• SOURCE INFORMATION
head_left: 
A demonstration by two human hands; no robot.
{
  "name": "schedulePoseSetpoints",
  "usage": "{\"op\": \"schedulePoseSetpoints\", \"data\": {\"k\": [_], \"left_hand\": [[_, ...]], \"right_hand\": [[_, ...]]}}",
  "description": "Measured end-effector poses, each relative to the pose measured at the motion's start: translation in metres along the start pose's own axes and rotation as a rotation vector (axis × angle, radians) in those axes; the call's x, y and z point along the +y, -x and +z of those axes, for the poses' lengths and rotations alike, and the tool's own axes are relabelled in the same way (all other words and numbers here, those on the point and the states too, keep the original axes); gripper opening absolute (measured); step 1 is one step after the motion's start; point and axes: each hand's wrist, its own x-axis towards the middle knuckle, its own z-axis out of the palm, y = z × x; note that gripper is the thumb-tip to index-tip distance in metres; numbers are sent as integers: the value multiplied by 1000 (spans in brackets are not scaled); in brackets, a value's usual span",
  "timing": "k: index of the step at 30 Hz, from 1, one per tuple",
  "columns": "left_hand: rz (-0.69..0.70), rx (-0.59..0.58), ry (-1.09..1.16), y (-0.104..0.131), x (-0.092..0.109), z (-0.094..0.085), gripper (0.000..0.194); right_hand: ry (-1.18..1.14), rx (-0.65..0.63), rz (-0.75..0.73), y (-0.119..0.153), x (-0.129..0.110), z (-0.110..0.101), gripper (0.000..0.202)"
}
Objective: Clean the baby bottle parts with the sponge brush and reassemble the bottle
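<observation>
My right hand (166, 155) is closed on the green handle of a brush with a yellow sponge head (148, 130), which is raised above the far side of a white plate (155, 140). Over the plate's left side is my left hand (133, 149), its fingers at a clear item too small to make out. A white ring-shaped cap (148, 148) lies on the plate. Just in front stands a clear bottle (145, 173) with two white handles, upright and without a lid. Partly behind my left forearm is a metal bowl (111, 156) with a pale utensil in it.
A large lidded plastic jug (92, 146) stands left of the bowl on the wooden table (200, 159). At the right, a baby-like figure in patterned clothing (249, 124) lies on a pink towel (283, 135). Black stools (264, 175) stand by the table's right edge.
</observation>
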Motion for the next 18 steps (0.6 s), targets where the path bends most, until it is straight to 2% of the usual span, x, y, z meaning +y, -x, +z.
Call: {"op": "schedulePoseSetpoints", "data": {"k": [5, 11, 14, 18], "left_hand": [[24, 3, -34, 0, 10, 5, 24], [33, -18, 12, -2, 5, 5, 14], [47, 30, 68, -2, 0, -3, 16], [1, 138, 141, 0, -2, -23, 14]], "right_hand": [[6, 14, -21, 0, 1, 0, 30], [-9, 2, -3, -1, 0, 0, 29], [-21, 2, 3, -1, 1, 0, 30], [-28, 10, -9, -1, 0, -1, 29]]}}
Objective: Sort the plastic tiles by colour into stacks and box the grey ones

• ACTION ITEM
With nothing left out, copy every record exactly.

• EXERCISE ANSWER
head_left: 
A demonstration by two human hands; no robot.
{
  "name": "schedulePoseSetpoints",
  "usage": "{\"op\": \"schedulePoseSetpoints\", \"data\": {\"k\": [_], \"left_hand\": [[_, ...]], \"right_hand\": [[_, ...]]}}",
  "description": "Measured end-effector poses, each relative to the pose measured at the motion's start: translation in metres along the start pose's own axes and rotation as a rotation vector (axis × angle, radians) in those axes; the call's x, y and z point along the +y, -x and +z of those axes, for the poses' lengths and rotations alike, and the tool's own axes are relabelled in the same way (all other words and numbers here, those on the point and the states too, keep the original axes); gripper opening absolute (measured); step 1 is one step after the motion's start; point and axes: each hand's wrist, its own x-axis towards the middle knuckle, its own z-axis out of the palm, y = z × x; note that gripper is the thumb-tip to index-tip distance in metres; numbers are sent as integers: the value multiplied by 1000 (spans in brackets are not scaled); in brackets, a value's usual span",
  "timing": "k: index of the step at 30 Hz, from 1, one per tuple",
  "columns": "left_hand: rz (-0.69..0.70), rx (-0.59..0.58), ry (-1.09..1.16), y (-0.104..0.131), x (-0.092..0.109), z (-0.094..0.085), gripper (0.000..0.194); right_hand: ry (-1.18..1.14), rx (-0.65..0.63), rz (-0.75..0.73), y (-0.119..0.153), x (-0.129..0.110), z (-0.110..0.101), gripper (0.000..0.202)"
}
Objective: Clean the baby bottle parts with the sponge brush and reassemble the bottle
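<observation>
My right hand (166, 155) is closed on the green handle of a brush with a yellow sponge head (148, 130), which is raised above the far side of a white plate (155, 140). Over the plate's left side is my left hand (133, 149), its fingers at a clear item too small to make out. A white ring-shaped cap (148, 148) lies on the plate. Just in front stands a clear bottle (145, 173) with two white handles, upright and without a lid. Partly behind my left forearm is a metal bowl (111, 156) with a pale utensil in it.
A large lidded plastic jug (92, 146) stands left of the bowl on the wooden table (200, 159). At the right, a baby-like figure in patterned clothing (249, 124) lies on a pink towel (283, 135). Black stools (264, 175) stand by the table's right edge.
</observation>
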Motion for the next 18 steps (0.6 s), targets where the path bends most, until it is straight to 2% of the usual span, x, y, z meaning +y, -x, +z.
Call: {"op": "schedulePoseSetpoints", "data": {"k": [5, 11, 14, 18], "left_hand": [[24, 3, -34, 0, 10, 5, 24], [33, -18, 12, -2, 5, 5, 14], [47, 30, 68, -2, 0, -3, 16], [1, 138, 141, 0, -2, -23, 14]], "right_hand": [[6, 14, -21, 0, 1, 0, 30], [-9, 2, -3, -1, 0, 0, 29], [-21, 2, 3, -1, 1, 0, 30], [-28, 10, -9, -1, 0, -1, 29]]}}
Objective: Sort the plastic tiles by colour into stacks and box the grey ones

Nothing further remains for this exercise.